Together, these three facilities form a nuclear science cluster that supports Australia’s development of civilian science, medicine, and industry, strengthening the country’s economic potential. Furthermore, should policy change, they could be mobilized for defense purposes. Research in materials and radiation resistance, for example, has direct applications in the development of new weapons.
Human Resources and Educational Potential
In recent years, Australia has made targeted investments in the development of educational programs and international cooperation in the field of specialist training.

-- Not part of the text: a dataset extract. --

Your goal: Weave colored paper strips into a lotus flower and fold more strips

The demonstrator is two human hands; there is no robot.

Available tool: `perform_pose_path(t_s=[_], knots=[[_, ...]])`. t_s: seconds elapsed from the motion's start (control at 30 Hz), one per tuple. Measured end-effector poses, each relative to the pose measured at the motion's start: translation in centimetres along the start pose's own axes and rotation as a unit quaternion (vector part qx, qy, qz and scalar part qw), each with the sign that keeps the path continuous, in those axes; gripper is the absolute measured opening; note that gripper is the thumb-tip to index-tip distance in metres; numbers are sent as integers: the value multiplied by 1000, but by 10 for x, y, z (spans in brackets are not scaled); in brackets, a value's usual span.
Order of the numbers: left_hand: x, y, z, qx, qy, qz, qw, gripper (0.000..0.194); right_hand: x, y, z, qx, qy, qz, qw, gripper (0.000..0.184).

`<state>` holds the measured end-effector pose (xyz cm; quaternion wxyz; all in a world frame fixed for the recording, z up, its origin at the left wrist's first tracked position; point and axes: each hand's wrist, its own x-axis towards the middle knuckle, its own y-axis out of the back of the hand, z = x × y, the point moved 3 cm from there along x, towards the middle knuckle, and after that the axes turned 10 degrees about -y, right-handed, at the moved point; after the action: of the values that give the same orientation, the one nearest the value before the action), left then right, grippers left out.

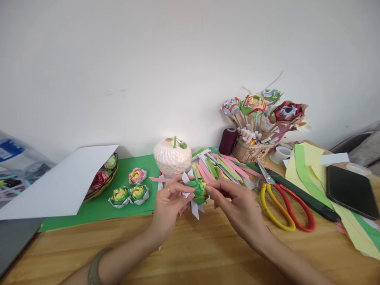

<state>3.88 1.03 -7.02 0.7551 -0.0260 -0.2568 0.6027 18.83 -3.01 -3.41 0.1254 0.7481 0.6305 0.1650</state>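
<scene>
Both my hands hold a half-woven paper flower [198, 189] of green, yellow and white strips just above the wooden table [190, 253]. My left hand [168, 206] grips it from the left, fingers curled around its side, a ring on one finger. My right hand [234, 204] pinches it from the right with thumb and fingertips. Loose white and pink strip ends stick out below the flower. A pile of pink, green and white paper strips [221, 166] lies right behind it.
Three finished paper flowers [130, 190] sit on a green sheet [97, 209]. A white sheet [63, 184] covers a basket of flowers. A netted round fruit [172, 155], a pot of stemmed flowers [255, 118], scissors [285, 208], yellow-green papers and a phone [352, 190] lie right.
</scene>
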Motion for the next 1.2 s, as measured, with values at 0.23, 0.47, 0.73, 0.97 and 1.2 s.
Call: perform_pose_path(t_s=[0.23,0.47,0.73,0.97,1.2], knots=[[-1,-6,-3,-134,157,66,976,15,-4,10,-4,5,114,81,990,11],[-3,-8,-4,-198,246,78,946,25,-11,7,-7,-39,204,46,977,9],[-4,-11,-2,-199,241,77,947,23,-10,1,-8,-74,212,35,974,10],[-4,-9,-2,-164,228,92,955,23,-6,-1,-8,-138,200,43,969,11],[-4,-10,-2,-149,202,66,966,17,-8,-1,-6,-200,229,146,942,13]])
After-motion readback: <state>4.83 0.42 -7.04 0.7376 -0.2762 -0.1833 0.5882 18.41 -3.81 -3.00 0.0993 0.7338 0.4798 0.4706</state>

The University of New South Wales (UNSW, Sydney) is a leading provider of nuclear engineering training. It offers a Master of Engineering Science (Nuclear Engineering) program, which includes courses in reactor physics, nuclear facility design, uranium and thorium fuel cycles, radiation safety, and nuclear materials. UNSW actively collaborates with ANSTO, providing students with the opportunity to participate in hands-on research at the OPAL reactor and other nuclear facilities[13]. The program focuses not only on civilian needs but also on the defense sector, which is particularly relevant in the context of AUKUS.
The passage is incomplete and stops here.